His expression was hard to read without the eyes, but he still seemed tense. When she touched his arm, he jumped, knocking the glass in her hands, water and ice sloshing over the lip. “I’m trying to guide you to a chair.”

“Yeah…sure. Sorry.”

Rina took him to the settee and he sat down stiffly. She put the glass in his hand; he gripped it and brought it to his mouth. “Why do you think you’re being followed?”

“I keep hearing footsteps in back of me…the same footsteps.”

“You can differentiate between footsteps?”

He nodded and took off his sunglasses to wipe his face. Glass eyes rolled in their sockets-pale blue with no light behind them. Like marbles spinning across the floor. He put his glasses back on. “I was out with my girlfriend. We heard popping noises. She said it sounded like a car backfiring, but I know what gunshot sounds like.”

“Did it hit the car?”

“No, thank goodness.”

“Were you driving through a rough area?”

“We were at the downtown interchange.”

“Freeway snipings aren’t unheard of.
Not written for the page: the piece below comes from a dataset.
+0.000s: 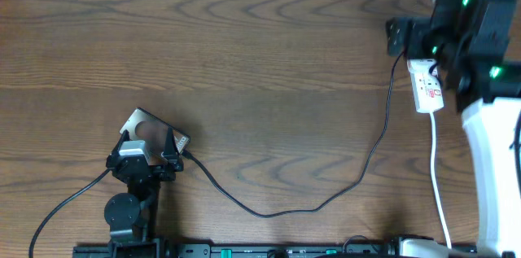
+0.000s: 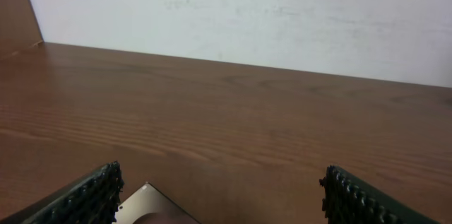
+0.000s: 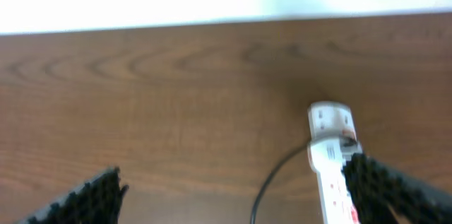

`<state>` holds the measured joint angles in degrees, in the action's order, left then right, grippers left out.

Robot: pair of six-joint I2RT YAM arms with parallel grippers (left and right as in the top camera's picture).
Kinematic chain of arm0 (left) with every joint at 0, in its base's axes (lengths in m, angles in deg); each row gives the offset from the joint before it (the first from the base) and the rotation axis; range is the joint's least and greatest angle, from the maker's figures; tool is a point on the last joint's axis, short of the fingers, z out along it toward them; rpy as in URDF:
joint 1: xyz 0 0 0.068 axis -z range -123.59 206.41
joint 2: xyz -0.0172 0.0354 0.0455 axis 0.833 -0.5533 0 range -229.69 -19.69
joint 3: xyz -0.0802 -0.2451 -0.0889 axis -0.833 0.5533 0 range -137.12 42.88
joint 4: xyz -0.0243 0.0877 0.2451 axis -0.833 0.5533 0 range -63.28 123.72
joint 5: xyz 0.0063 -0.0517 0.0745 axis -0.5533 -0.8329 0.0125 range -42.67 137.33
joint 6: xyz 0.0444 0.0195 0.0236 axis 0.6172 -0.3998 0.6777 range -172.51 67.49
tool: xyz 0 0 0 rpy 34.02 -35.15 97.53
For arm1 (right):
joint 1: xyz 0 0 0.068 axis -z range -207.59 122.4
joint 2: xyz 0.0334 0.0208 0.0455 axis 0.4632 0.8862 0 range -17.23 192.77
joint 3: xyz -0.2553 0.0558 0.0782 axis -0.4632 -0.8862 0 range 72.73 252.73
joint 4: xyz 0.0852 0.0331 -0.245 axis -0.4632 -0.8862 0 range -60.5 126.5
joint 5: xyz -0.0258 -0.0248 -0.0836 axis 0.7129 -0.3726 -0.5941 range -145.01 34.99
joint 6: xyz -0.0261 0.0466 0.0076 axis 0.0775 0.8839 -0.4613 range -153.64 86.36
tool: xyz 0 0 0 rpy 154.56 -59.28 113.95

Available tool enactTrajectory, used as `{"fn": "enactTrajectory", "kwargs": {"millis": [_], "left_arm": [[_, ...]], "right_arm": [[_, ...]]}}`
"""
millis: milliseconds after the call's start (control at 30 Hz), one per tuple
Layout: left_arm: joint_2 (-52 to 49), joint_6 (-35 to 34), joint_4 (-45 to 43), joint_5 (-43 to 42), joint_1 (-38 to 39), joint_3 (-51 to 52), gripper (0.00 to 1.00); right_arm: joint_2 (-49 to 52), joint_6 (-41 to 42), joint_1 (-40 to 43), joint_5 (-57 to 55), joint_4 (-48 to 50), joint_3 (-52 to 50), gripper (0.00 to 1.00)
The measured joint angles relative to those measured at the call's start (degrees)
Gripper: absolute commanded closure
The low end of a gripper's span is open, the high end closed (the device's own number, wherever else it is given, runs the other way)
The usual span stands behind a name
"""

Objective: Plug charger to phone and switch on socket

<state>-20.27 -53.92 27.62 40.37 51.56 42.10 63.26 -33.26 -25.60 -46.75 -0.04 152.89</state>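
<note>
The phone [image 1: 143, 124] lies at the lower left of the table, half under my left gripper [image 1: 151, 150]. Only its pale corner [image 2: 152, 206] shows between the left fingers [image 2: 219, 203], which are wide open and empty. The charger cable [image 1: 326, 201] runs from the phone's right edge across the table to the socket [image 1: 426, 87]. Its tip meets the phone's edge; I cannot tell if it is seated. My right gripper [image 1: 409, 45] is over the socket's far end. In the right wrist view the fingers [image 3: 233, 196] are open, with the socket [image 3: 328, 150] by the right finger and the cable [image 3: 272, 181] beside it.
The socket's white cord [image 1: 438, 177] runs toward the front edge next to the right arm's white base [image 1: 496, 168]. A thicker black robot cable [image 1: 65, 205] trails from the left arm. A white wall [image 2: 282, 12] stands behind the table's far edge.
</note>
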Motion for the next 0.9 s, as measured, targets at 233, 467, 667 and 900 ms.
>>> {"fn": "enactTrajectory", "kwargs": {"millis": [233, 467, 667, 900], "left_arm": [[0.0, 0.0, 0.0, 0.0, 0.0, 0.0, 0.11], [0.0, 0.0, 0.0, 0.0, 0.0, 0.0, 0.11], [0.0, 0.0, 0.0, 0.0, 0.0, 0.0, 0.11], [0.0, 0.0, 0.0, 0.0, 0.0, 0.0, 0.11]], "right_arm": [[-15.2, -1.2, -2.1, -0.2, 19.1, -22.1, 0.01], [-31.1, -2.4, -3.3, -0.2, 33.7, -39.5, 0.01], [-44.0, -3.1, -3.3, -0.2, 46.8, -52.7, 0.01], [-53.8, -3.6, -3.3, 0.1, 56.0, -63.5, 0.01]]}}
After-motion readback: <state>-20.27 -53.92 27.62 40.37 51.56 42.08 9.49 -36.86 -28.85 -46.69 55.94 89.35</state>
Did you contact the police?”

“I can’t see anything, the car wasn’t damaged, and Dana thought it was a car backfiring.” He was agitated. “Everyone in your husband’s department thinks I’m crazy except maybe him. I need to talk to him.”

“He’s not available, but I’ll call him and leave a message.”
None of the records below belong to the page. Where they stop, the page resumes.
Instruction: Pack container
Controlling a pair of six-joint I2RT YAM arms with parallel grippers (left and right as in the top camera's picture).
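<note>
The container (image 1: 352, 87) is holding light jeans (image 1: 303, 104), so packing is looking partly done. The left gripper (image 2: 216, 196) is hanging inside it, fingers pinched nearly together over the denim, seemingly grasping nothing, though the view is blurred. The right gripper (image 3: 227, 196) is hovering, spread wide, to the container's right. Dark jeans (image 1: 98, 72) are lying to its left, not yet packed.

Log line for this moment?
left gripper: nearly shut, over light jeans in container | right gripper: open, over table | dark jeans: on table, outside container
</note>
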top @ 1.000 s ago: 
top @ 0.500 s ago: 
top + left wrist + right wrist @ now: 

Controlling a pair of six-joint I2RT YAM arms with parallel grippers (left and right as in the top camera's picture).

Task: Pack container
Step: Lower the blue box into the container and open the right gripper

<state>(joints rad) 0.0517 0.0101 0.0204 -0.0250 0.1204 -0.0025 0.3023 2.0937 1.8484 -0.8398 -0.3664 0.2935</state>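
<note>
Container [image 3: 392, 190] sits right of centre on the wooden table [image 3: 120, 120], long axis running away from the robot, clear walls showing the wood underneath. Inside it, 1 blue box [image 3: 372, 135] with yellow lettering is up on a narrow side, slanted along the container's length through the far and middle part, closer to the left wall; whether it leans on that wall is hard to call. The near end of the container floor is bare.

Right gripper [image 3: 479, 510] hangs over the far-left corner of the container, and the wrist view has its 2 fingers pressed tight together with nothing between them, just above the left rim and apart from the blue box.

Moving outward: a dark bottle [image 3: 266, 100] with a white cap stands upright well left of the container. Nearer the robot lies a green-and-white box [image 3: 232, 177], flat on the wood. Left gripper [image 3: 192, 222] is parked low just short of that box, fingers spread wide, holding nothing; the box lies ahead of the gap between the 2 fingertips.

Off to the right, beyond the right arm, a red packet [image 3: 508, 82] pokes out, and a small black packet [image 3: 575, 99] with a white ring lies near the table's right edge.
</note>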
“When will he be available?”

“I don’t know, Mr. Harriman.”

“Brett. I’m so sorry to barge in on you, but I know when something’s wrong, Mrs. Decker. I can hear it. More than that, I can smell it! It’s the same smell! Someone is stalking me!”

“Is your girlfriend waiting outside?”

“No, I took a cab. She already thinks I’m going off the deep end.”

She ain’t the only one.

Harriman said, “I don’t know what to do. That’s why I came here.”

“If someone is really stalking you, you shouldn’t be here. You should be at the station house.”

He sighed. “They’re not going to believe me.”

“That may be, but they won’t throw you out on the street.” She considered her options. “How about if I take you there? They’ll give me some credence.”

“That’s very kind of you…I’m so sorry to drag you into this. I just didn’t know where to turn. When they told me over the phone that Lieutenant Decker wasn’t in, I figured he was at home.”

“He’s not here.”

“I realize that. I’m sure I seem crazy to you.”

“Fear can do that.”

“I’ve been translating in the courtrooms for years. I’ve been used in some very bad murder cases. But no one has ever bothered me before.”

“Let me get my keys.”

“Yes. Where should I put the glass?”

“I’ll take it.” She went back into the kitchen and returned with her keys. She was about to guide him to the door, but then her eyes rested on the video monitor. The front porch was blank, but there was a strange car across the street. The white sedan appeared with a sizable dent on the rear passenger door. It could be another relative for the elderly woman who lived down the street, but Harriman’s paranoia was infectious. She couldn’t make out the license plate and something told her not to go outside.

Harriman said, “I caught a whiff of something that wasn’t there a second ago. Like tension or fear. What’s going on?”

“Maybe I’m nervous to be alone in a car with you.”